Our other guru for the week is David Thorpe, executive director of the Pro Training Center at IMG, the NBA arm of the program. His current clients include Martin, Deng and Orlando Magic guard Courtney Lee, among others. Built like a fullback, Thorpe has the clean, tanned look of a politician or the most popular dad at the PTA meeting, with short hair and a thick jaw.
In the span of 15 years, he has risen from a Florida high school coach to NBA trainer and analyst for ESPN.com. An excellent talker, he's fluent not only in the you-can-do-it motivational patois required of any good trainer but is also capable of unleashing three motherf------ in one sentence when the moment calls for it. He's also a fine listener, and is on his cell phone so often that he not only has two Bluetooth's but also carries a corded headset for when his batteries inevitably peter out (Interestingly, depending on the personality and experience of his clients, he says he varies his ratio of talking to listening: he estimates that with Deng he is the one talking 30 percent of the time, while with Bulls forward Tyrus Thomas it is 50 percent and with Lee, the rookie, it's closer to 90 percent).

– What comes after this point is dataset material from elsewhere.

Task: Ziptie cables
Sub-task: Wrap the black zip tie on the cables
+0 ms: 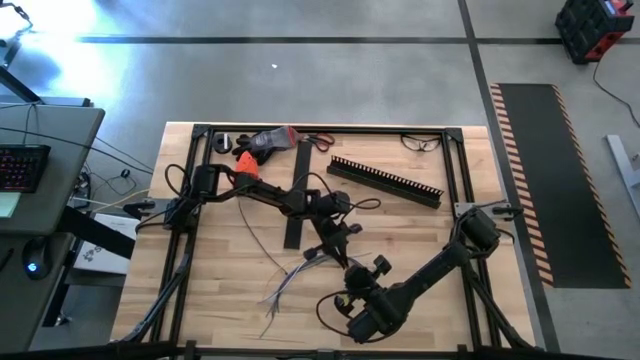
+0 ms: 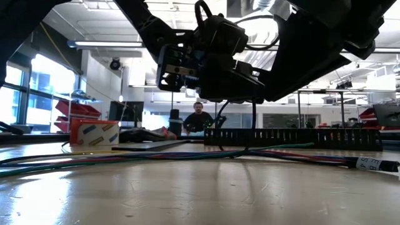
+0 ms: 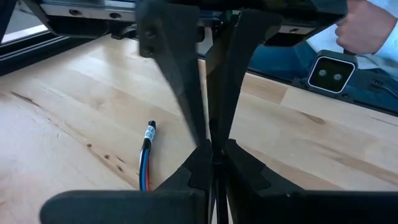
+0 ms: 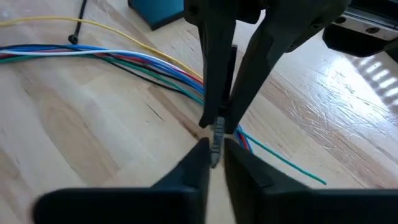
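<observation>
I see both grippers meeting over the cables (image 4: 124, 59) at table's 6 o'clock, left gripper (image 3: 211, 146) pressed together, right gripper (image 4: 214, 146) pinching a thin grey strip (image 4: 217, 134)

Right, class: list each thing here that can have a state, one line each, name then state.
Cables: loose on the table, ends splayed, not bundled.
Left gripper: jaws shut, just above the table.
Right gripper: jaws shut on a thin grey strip, over the cables.
Slotted channel: lying flat, empty.

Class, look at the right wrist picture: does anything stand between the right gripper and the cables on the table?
Nothing visible does. The right gripper is already at the cables, its jaws shut on a thin grey strip, apparently the zip tie, right where the bundle passes beneath the fingers.
</observation>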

With us, Thorpe alternates between encouragement, gentle ribbing and clinical assessment. What's striking is how quickly he provides the latter. He watches me shoot all of two jump shots before concluding, "You've got nice form. It's a little flat but it's compact and easily replicated." Later, while I'm performing jab step dribble drives from the wing, he instantly notices that I'm sliding my right foot back before going forward, like a tiny unnecessary dance step, thus wasting a split second. It's the kind of detail that, in 20 years of playing the game, I'd never even thought to consider. His solution is simple: practice the move with a chair behind your right leg; the bruises will tell you how you're faring.